§ ASSIGNMENT
The response should consist solely of the lines running from the line with "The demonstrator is" to the end of the data, retyped exactly.

§ SUPPLIED DATA
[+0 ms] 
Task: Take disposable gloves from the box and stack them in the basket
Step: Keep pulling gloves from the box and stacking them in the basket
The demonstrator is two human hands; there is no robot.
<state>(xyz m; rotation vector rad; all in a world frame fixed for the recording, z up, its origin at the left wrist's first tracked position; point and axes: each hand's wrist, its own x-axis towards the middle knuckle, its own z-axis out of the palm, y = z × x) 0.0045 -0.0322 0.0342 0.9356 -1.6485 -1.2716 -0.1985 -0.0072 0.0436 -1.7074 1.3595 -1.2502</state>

§ WRITTEN REPLY
The demonstrator is two human hands; there is no robot.
<state>(xyz m; rotation vector rad; all in a world frame fixed for the recording, z up, its origin at the left wrist's first tracked position; point and axes: each hand's wrist, its own x-axis towards the middle knuckle, its own z-axis out of the palm, y = z × x) 0.0045 -0.0322 0.0342 0.9356 -1.6485 -1.2716 -0.1985 -0.0072 0.0436 -1.7074 1.3595 -1.2502</state>

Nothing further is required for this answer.